Esta segunda entrega se lee como un híbrido entre Soy Leyenda (2007) y la saga Resident Evil: civilización diezmada y una bioamenaza que lo consume todo y a todos. Como suele suceder cuando se sigue al pie de la letra el manual de las secuelas, este capítulo expande el universo de aquello que se introduce en el primer film, ahora se tiene una visión global de cómo la epidemia azotó el planeta. La puesta en escena es más grandilocuente, hay más sangre, más violencia y más vértigo. Una secuela mucho más oscura. Pero tanta agitación no le juega a su favor, en especial cuando se percibe una escena de acción intercalada a pocos minutos de la anterior para mantenernos al borde de la butaca, pero sin utilizarlas para crear suspenso o desarrollar el relato. Adrenalina por la adrenalina misma sin contenido, sin dirigirse a ningún lado.

Wes Ball repite su rol de director y si bien conduce sin problemas las secuencias más movidas, se extrañan los momentos de unión entre los adolescentes. Ese vínculo y cómo se retrataba en pantalla era uno de los puntos fuertes en la entrega anterior. En esta ocasión T.S. Nowlin afronta por su cuenta el trabajo de guión y tal vez la falta de otras voces no lo haya favorecido.

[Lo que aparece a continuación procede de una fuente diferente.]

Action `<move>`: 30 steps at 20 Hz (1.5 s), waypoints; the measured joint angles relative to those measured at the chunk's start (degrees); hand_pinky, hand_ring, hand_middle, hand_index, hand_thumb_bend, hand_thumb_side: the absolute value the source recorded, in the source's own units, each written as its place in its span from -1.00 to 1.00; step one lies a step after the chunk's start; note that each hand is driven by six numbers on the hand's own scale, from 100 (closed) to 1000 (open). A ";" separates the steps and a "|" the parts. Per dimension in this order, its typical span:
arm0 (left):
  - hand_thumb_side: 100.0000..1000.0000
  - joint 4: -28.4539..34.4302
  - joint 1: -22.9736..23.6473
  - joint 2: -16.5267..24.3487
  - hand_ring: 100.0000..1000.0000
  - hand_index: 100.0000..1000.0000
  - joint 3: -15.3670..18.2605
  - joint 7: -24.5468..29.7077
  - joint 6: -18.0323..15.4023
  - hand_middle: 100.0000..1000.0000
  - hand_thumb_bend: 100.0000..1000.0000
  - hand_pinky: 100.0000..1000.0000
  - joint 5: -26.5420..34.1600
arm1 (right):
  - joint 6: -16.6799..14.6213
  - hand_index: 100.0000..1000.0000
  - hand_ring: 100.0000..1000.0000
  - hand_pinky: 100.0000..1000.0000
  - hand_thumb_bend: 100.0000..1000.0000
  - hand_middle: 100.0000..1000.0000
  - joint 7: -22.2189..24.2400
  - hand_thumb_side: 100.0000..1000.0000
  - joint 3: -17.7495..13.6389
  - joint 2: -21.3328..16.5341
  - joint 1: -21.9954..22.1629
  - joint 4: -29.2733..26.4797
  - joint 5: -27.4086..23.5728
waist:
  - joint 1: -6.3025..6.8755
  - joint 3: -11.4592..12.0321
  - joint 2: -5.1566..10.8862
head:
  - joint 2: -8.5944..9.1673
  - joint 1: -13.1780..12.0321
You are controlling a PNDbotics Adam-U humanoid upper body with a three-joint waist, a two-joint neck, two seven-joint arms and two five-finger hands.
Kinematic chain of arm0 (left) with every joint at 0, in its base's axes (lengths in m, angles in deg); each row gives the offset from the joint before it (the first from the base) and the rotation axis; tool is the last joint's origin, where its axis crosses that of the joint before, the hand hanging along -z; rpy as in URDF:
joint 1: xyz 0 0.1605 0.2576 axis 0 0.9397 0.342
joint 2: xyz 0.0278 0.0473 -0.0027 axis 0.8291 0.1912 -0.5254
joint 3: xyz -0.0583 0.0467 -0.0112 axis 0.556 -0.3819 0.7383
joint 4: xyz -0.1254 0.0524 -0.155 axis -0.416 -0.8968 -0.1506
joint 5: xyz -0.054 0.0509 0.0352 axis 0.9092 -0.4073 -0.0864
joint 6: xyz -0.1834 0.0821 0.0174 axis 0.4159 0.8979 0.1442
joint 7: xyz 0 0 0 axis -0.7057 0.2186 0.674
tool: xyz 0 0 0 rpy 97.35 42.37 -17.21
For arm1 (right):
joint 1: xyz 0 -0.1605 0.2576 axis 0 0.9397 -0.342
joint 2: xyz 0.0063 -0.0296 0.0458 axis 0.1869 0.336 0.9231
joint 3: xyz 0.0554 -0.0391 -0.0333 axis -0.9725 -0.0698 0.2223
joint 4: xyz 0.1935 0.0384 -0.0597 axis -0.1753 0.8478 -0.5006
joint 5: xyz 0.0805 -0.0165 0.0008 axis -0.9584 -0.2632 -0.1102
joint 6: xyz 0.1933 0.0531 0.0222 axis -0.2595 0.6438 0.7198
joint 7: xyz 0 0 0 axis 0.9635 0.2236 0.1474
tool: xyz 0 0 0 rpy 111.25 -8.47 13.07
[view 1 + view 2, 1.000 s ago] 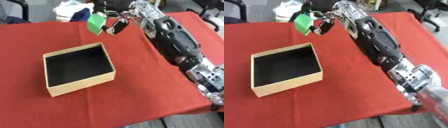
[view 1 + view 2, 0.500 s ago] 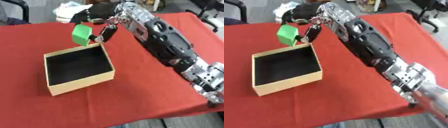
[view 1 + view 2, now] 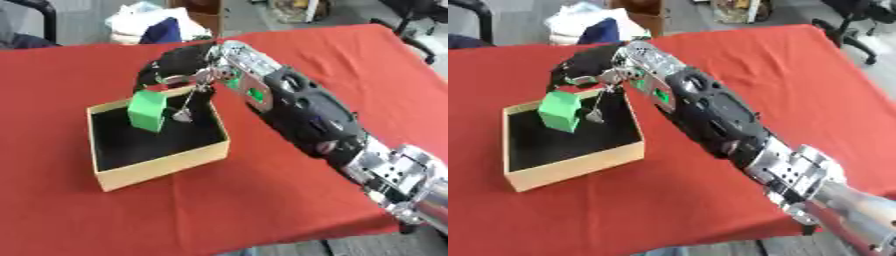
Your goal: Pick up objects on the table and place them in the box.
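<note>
A red cloth covers the surface (image 3: 289, 210), which runs back to a grey floor where a white and dark blue bundle (image 3: 153, 27) lies past the far edge. On the cloth sits an open cardboard box (image 3: 166, 162) with tan walls and a black inside. The robot's right arm (image 3: 306, 117) reaches in from the lower right corner, slanting across the cloth toward the box. Its right hand (image 3: 179, 67) hangs over the far side of the box, above the far rim. The fingers (image 3: 575, 80) curl downward and hold a green block (image 3: 147, 111), which sits just under the fingertips, tilted, inside the outline of the box and above its black floor. Whether the block touches the floor of the box cannot be told. A thin silver part of the hand (image 3: 184, 112) points down just to the right of the block, also over the black inside. The box lies directly below the fingers and spreads toward the near left. The left hand does not show in either view.
</note>
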State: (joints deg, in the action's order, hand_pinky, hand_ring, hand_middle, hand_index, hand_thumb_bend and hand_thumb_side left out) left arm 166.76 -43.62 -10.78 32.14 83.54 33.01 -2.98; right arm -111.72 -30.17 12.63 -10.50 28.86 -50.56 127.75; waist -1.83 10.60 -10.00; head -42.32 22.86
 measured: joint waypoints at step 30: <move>-0.08 0.00 0.53 -0.79 0.16 0.30 -0.31 0.09 1.13 0.11 -1.00 0.27 -0.76 | -4.90 1.00 0.62 0.63 -0.27 0.74 -3.96 0.55 0.23 -5.64 -0.59 -3.01 11.25 | -0.75 -1.70 0.25 | 0.02 -0.67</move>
State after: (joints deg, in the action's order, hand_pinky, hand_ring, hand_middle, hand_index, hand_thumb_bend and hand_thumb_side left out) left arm 166.76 -43.09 -11.57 31.83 83.62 34.14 -3.74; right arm -116.62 -34.13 12.86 -16.14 28.26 -53.57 139.00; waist -2.58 8.89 -9.75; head -42.30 22.19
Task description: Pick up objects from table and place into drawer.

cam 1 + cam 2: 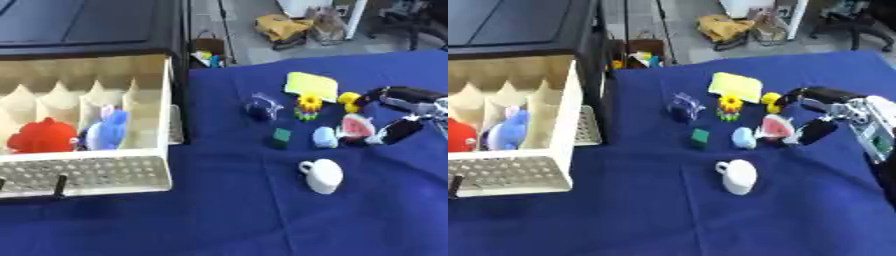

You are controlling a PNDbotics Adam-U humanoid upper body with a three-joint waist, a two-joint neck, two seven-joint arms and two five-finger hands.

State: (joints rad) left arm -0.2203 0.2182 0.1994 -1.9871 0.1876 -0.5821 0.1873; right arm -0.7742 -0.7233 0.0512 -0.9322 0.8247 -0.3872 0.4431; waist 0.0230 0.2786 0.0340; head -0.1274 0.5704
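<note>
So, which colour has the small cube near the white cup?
Green; the cube shows best in the left eye view.

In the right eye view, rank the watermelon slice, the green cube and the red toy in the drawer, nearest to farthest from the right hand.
1. Watermelon slice, right beside the right hand.
2. Green cube, mid-table, further left.
3. Red toy, in the drawer at far left.

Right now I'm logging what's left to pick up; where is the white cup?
The white cup lies on the blue cloth, right of centre in the left eye view, nearest the camera, just below the green cube and the light blue piece.
</note>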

El final llega de forma tan abrupta como el año pasado y dejando la historia igual de abierta. Pero esta vez el golpe de efecto no es tan concreto. Más allá de un punto de giro que sorprende -no tanto para aquellos que hayan leído la novela- el impacto no es tan fuerte. Quedamos a la espera de un tercer capítulo que retome las mejores ideas de la primera y el ritmo trepidante de esta segunda.